PROBLEM DESCRIPTION – Your task is to copy every line of this material exactly.

COLLECTED MATERIAL –
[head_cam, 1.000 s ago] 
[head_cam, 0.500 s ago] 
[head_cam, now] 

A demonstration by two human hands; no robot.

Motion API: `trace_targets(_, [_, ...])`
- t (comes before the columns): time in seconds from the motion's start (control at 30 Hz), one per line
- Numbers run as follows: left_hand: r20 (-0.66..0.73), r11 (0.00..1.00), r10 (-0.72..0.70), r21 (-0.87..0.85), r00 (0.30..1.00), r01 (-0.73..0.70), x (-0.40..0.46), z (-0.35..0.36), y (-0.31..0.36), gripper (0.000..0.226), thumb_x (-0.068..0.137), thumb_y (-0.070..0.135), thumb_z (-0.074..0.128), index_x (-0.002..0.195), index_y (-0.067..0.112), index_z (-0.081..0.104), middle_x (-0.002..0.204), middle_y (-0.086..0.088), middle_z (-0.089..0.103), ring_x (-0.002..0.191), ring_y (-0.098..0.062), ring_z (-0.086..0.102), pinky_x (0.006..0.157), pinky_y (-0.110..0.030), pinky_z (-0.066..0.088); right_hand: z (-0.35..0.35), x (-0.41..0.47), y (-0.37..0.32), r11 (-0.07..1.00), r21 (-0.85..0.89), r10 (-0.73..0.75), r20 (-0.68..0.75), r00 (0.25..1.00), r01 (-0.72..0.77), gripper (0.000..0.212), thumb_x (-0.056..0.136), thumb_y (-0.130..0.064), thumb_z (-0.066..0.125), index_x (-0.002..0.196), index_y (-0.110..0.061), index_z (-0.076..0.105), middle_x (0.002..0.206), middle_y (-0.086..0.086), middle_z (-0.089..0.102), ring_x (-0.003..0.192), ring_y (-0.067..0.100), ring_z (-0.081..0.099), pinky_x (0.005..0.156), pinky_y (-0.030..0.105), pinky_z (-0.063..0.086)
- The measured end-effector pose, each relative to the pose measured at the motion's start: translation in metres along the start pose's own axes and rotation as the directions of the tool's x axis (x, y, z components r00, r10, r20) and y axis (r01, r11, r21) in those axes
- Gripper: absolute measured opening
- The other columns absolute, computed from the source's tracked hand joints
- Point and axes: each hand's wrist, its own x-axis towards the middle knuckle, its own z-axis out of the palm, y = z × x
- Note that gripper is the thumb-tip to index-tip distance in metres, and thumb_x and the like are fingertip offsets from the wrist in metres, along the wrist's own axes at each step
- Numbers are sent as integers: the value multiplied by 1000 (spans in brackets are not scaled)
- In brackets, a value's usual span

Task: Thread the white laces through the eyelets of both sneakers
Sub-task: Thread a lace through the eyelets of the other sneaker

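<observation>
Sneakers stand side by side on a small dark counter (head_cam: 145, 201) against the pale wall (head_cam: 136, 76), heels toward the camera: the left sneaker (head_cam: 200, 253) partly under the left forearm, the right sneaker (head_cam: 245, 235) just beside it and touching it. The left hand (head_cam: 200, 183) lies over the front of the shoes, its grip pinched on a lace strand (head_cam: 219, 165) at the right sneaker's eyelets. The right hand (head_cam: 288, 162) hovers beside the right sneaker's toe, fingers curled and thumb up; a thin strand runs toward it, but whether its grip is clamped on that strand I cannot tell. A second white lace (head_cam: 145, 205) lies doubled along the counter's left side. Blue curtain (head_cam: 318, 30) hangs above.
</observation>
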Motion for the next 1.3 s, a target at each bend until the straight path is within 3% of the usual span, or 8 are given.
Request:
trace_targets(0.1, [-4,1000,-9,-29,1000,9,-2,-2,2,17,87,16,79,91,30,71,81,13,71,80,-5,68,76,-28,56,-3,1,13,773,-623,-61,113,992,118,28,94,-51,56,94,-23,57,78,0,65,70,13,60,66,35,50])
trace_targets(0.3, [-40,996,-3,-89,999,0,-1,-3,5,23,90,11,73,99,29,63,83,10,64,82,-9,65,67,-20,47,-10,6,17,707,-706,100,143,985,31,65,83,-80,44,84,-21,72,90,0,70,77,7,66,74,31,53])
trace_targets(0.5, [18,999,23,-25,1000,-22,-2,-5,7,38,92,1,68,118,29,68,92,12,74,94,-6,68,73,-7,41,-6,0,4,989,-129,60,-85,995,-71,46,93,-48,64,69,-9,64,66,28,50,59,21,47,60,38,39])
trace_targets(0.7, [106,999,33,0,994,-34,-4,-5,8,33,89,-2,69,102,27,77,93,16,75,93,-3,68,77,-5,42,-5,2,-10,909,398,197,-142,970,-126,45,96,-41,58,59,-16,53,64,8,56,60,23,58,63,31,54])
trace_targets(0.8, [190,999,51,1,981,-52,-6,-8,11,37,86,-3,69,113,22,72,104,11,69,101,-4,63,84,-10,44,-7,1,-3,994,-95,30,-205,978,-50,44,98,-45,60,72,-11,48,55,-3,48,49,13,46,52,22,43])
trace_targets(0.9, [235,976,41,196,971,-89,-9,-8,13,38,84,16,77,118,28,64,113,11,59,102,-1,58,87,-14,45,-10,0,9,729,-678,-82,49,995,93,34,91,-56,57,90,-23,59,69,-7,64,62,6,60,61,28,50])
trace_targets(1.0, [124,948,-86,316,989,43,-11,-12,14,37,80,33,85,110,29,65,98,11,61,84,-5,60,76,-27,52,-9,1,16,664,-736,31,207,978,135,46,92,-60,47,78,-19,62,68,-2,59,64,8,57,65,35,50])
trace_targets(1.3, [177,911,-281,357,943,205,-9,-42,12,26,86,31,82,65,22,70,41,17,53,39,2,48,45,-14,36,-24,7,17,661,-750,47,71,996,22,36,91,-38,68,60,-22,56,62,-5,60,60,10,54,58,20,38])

EXERCISE OUTPUT –
[head_cam, 1.000 s ago] 
[head_cam, 0.500 s ago] 
[head_cam, now] 

A demonstration by two human hands; no robot.

Motion API: `trace_targets(_, [_, ...])`
- t (comes before the columns): time in seconds from the motion's start (control at 30 Hz), one per line
- Numbers run as follows: left_hand: r20 (-0.66..0.73), r11 (0.00..1.00), r10 (-0.72..0.70), r21 (-0.87..0.85), r00 (0.30..1.00), r01 (-0.73..0.70), x (-0.40..0.46), z (-0.35..0.36), y (-0.31..0.36), gripper (0.000..0.226), thumb_x (-0.068..0.137), thumb_y (-0.070..0.135), thumb_z (-0.074..0.128), index_x (-0.002..0.195), index_y (-0.067..0.112), index_z (-0.081..0.104), middle_x (-0.002..0.204), middle_y (-0.086..0.088), middle_z (-0.089..0.103), ring_x (-0.002..0.191), ring_y (-0.098..0.062), ring_z (-0.086..0.102), pinky_x (0.006..0.157), pinky_y (-0.110..0.030), pinky_z (-0.066..0.088); right_hand: z (-0.35..0.35), x (-0.41..0.47), y (-0.37..0.32), r11 (-0.07..1.00), r21 (-0.85..0.89), r10 (-0.73..0.75), r20 (-0.68..0.75), r00 (0.25..1.00), r01 (-0.72..0.77), gripper (0.000..0.212), thumb_x (-0.056..0.136), thumb_y (-0.130..0.064), thumb_z (-0.066..0.125), index_x (-0.002..0.196), index_y (-0.110..0.061), index_z (-0.076..0.105), middle_x (0.002..0.206), middle_y (-0.086..0.086), middle_z (-0.089..0.102), ring_x (-0.003..0.192), ring_y (-0.067..0.100), ring_z (-0.081..0.099), pinky_x (0.005..0.156), pinky_y (-0.030..0.105), pinky_z (-0.063..0.086)
- The measured end-effector pose, each relative to the pose measured at the motion's start: translation in metres along the start pose's own axes and rotation as the directions of the tool's x axis (x, y, z components r00, r10, r20) and y axis (r01, r11, r21) in those axes
- Gripper: absolute measured opening
- The other columns absolute, computed from the source's tracked hand joints
- Point and axes: each hand's wrist, its own x-axis towards the middle knuckle, its own z-axis out of the palm, y = z × x
- Note that gripper is the thumb-tip to index-tip distance in metres, and thumb_x and the like are fingertip offsets from the wrist in metres, along the wrist's own axes at each step
- Numbers are sent as integers: the value multiplied by 1000 (spans in brackets are not scaled)
- In brackets, a value's usual span

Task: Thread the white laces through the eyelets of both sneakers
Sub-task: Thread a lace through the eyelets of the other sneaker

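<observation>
Sneakers stand side by side on a small dark counter (head_cam: 145, 201) against the pale wall (head_cam: 136, 76), heels toward the camera: the left sneaker (head_cam: 200, 253) partly under the left forearm, the right sneaker (head_cam: 245, 235) just beside it and touching it. The left hand (head_cam: 200, 183) lies over the front of the shoes, its grip pinched on a lace strand (head_cam: 219, 165) at the right sneaker's eyelets. The right hand (head_cam: 288, 162) hovers beside the right sneaker's toe, fingers curled and thumb up; a thin strand runs toward it, but whether its grip is clamped on that strand I cannot tell. A second white lace (head_cam: 145, 205) lies doubled along the counter's left side. Blue curtain (head_cam: 318, 30) hangs above.
</observation>
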Motion for the next 1.3 s, a target at each bend until the straight path is within 3% of the usual span, or 8 are given.
Request:
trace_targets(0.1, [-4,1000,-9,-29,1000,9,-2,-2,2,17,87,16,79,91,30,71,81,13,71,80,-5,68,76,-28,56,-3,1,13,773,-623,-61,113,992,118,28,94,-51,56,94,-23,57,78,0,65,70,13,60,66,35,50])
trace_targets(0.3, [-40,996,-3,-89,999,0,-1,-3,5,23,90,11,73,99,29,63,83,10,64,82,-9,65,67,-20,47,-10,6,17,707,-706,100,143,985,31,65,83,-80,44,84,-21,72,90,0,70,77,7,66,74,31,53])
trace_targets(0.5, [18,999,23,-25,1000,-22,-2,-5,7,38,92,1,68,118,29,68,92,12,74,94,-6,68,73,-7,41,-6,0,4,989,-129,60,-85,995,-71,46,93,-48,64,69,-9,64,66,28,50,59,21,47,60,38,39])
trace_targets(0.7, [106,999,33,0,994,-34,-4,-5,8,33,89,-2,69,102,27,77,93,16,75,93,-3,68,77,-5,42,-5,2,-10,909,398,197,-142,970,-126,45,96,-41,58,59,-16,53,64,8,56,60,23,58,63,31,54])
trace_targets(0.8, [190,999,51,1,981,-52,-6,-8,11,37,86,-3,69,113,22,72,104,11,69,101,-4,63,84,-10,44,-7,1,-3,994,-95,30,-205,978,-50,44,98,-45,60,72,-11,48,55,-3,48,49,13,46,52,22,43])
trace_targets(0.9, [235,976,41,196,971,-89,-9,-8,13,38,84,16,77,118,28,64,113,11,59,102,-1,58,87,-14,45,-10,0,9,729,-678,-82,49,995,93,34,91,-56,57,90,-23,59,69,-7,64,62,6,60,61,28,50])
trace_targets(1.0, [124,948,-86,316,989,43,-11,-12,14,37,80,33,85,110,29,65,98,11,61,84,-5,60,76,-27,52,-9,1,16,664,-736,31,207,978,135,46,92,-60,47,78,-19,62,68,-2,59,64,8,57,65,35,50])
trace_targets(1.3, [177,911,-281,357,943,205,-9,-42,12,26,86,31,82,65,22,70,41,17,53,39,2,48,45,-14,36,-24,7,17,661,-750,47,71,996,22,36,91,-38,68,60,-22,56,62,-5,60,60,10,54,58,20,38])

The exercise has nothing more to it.